WORK TO COMPLETE:
Where does the string "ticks" occur in the records below? Copy every line that holds it.

MATERIAL FOR THIS TASK:
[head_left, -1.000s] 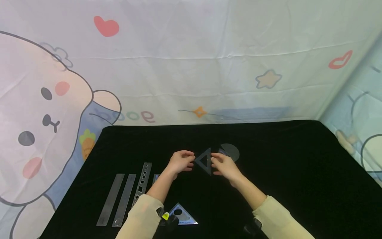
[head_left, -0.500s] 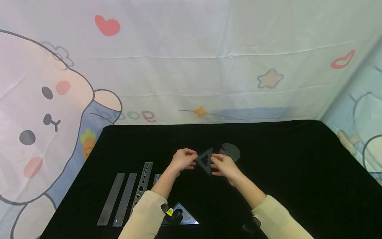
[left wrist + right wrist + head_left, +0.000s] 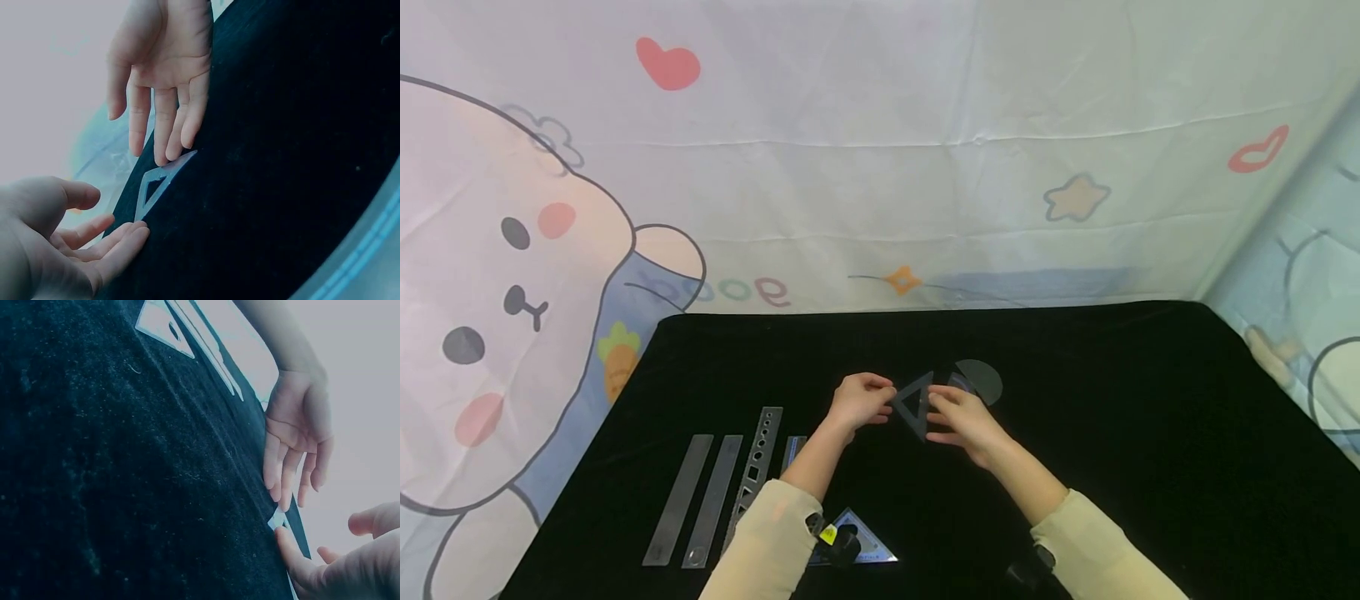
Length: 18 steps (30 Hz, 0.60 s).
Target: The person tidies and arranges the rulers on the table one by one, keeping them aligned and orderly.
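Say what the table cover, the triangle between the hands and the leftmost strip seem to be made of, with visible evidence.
Table cover: likely velvet-like fabric, matte black; the right wrist view shows faint nap and specks.
Triangle: probably clear plastic, smooth; the cover shows darkly through it.
Leftmost strip: plastic or metal, I cannot be sure; grey with a dull sheen.

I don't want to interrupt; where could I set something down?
Widest: the black cloth between the right forearm and its right edge. Also bare: the strip along the backdrop. Crowded: left, at the grey strips; centre, where left hand and right hand flank the triangle.
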Available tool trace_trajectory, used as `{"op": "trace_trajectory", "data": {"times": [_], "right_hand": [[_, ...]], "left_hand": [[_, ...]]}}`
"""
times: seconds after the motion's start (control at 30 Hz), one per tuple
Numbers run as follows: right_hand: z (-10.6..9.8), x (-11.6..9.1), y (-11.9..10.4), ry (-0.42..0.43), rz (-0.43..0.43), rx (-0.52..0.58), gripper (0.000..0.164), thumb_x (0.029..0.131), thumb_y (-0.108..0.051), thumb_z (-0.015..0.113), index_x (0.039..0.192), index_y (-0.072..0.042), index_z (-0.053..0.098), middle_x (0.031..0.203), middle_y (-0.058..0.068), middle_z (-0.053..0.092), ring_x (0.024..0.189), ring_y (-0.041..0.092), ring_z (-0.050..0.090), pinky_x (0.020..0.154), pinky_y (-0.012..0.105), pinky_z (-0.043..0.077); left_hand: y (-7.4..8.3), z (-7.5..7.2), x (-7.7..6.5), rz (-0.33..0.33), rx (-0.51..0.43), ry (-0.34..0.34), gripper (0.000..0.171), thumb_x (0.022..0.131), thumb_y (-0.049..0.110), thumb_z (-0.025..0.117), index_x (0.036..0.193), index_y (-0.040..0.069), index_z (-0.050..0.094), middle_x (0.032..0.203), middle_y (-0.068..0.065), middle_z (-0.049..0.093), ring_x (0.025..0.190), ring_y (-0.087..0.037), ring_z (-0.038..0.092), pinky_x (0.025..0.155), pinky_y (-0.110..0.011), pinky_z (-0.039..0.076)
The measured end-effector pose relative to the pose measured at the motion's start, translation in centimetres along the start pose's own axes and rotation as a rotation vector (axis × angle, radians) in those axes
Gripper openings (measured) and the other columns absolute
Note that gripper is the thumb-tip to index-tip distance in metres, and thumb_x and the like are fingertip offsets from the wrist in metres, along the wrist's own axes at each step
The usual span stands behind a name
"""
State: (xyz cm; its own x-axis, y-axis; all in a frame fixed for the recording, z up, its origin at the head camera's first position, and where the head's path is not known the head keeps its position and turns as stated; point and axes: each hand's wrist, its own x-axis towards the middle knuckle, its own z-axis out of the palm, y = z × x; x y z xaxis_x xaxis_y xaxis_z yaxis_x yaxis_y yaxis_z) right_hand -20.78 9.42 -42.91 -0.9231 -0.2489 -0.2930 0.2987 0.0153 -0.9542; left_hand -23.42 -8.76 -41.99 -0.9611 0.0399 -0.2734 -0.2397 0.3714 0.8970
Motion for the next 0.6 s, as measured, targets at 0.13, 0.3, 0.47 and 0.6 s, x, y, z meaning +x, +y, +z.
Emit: {"op": "trace_trajectory", "data": {"times": [0.13, 0.3, 0.47, 0.6], "right_hand": [[0.03, -0.15, 0.11, -0.002, 0.0, 0.008, 0.046, 0.097, -0.024, 0.042, 0.138, -0.004, 0.036, 0.138, 0.024, 0.037, 0.124, 0.039, 0.042, 0.09, 0.043, 0.049], [0.18, -0.38, 0.26, -0.012, -0.012, 0.034, 0.046, 0.097, -0.024, 0.042, 0.138, -0.004, 0.035, 0.139, 0.023, 0.036, 0.124, 0.039, 0.042, 0.091, 0.043, 0.048], [0.46, -0.46, 0.32, -0.024, -0.025, 0.056, 0.047, 0.097, -0.025, 0.043, 0.139, -0.005, 0.034, 0.139, 0.023, 0.036, 0.124, 0.039, 0.043, 0.09, 0.043, 0.049], [0.68, -0.63, 0.21, -0.028, -0.031, 0.07, 0.047, 0.097, -0.026, 0.043, 0.139, -0.005, 0.034, 0.138, 0.023, 0.037, 0.123, 0.039, 0.043, 0.091, 0.043, 0.049]], "left_hand": [[-0.19, 0.05, 0.02, 0.004, -0.031, 0.018, 0.027, 0.089, 0.019, 0.058, 0.112, 0.004, 0.058, 0.1, -0.013, 0.063, 0.087, -0.024, 0.066, 0.075, -0.033, 0.056], [-0.42, 0.11, 0.11, 0.013, -0.056, 0.014, 0.029, 0.088, 0.017, 0.06, 0.114, 0.003, 0.056, 0.099, -0.014, 0.064, 0.086, -0.024, 0.066, 0.074, -0.033, 0.056], [-0.51, 0.28, 0.15, 0.02, -0.076, 0.003, 0.032, 0.085, 0.012, 0.062, 0.116, 0.003, 0.055, 0.1, -0.013, 0.061, 0.085, -0.023, 0.066, 0.073, -0.032, 0.056], [-0.66, 0.4, 0.22, 0.026, -0.086, 0.022, 0.032, 0.083, 0.007, 0.063, 0.115, 0.004, 0.056, 0.099, -0.013, 0.058, 0.08, -0.02, 0.066, 0.07, -0.029, 0.057]]}}
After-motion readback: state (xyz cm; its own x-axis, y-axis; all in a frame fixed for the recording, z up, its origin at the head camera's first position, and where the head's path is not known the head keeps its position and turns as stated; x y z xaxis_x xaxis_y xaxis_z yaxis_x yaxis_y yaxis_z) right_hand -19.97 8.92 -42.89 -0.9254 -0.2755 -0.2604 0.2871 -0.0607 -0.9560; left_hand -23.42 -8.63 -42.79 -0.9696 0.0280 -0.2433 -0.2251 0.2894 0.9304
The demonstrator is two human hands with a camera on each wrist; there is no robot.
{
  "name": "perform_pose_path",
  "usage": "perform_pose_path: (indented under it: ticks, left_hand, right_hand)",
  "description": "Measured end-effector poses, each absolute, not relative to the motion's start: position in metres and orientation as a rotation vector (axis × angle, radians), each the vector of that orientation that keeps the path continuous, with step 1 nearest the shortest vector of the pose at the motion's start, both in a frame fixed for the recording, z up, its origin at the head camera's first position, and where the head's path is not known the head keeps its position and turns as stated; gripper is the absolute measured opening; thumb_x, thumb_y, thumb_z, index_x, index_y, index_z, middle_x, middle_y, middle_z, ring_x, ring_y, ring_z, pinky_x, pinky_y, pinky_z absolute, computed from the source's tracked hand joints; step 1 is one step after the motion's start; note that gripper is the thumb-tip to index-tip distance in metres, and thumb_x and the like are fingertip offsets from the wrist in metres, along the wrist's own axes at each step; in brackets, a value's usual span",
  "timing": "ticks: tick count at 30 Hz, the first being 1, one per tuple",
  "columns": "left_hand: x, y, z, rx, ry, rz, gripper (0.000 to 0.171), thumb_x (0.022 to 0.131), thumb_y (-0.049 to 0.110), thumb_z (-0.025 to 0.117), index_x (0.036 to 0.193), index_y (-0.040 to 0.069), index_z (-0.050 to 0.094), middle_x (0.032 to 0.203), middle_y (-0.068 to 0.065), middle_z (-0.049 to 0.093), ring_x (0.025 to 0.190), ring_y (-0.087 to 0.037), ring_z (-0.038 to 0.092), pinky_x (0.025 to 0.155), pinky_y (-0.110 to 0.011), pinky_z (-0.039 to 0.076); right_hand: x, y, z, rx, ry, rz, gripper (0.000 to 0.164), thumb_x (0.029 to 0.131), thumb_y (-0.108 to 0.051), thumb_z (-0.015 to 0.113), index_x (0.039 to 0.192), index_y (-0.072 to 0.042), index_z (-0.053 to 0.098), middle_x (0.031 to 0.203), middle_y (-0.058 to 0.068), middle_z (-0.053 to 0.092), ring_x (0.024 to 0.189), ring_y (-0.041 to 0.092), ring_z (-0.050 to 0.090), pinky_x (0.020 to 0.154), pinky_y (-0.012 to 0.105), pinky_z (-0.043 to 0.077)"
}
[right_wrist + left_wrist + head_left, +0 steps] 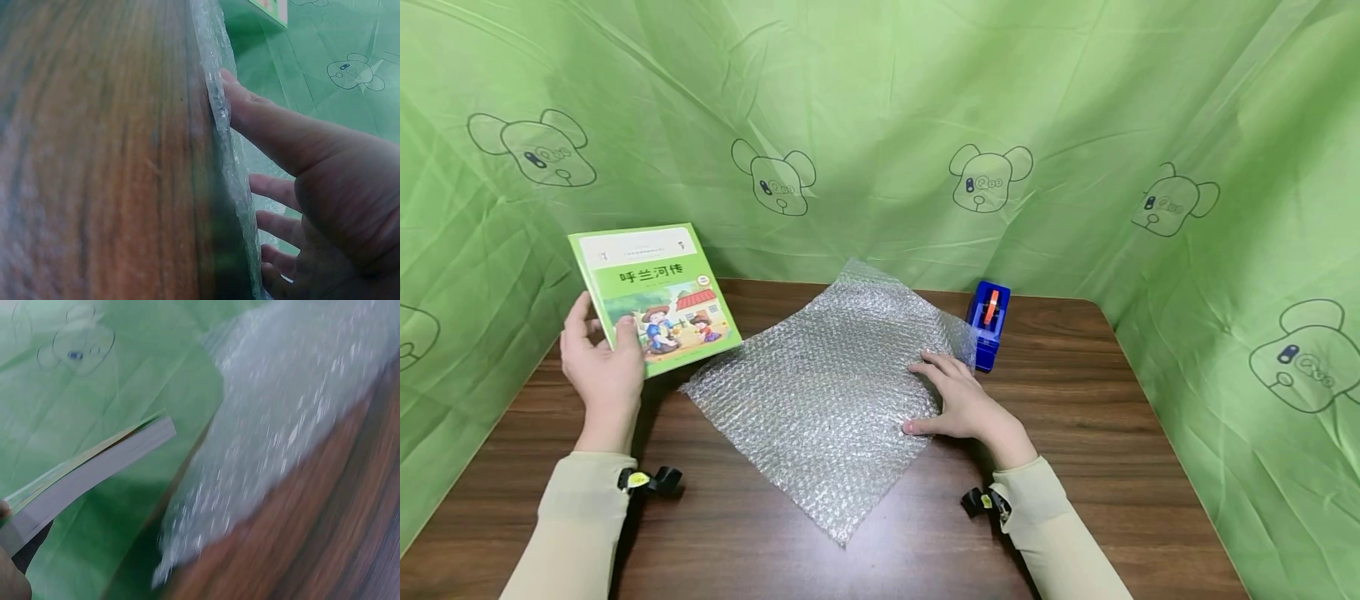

RESULT FOR THIS TASK:
  "usage": "perform_pose_path: (indented under it: ticks, left_hand, right_hand)",
  "timing": "ticks: tick count at 30 Hz, the first being 1, one per tuple",

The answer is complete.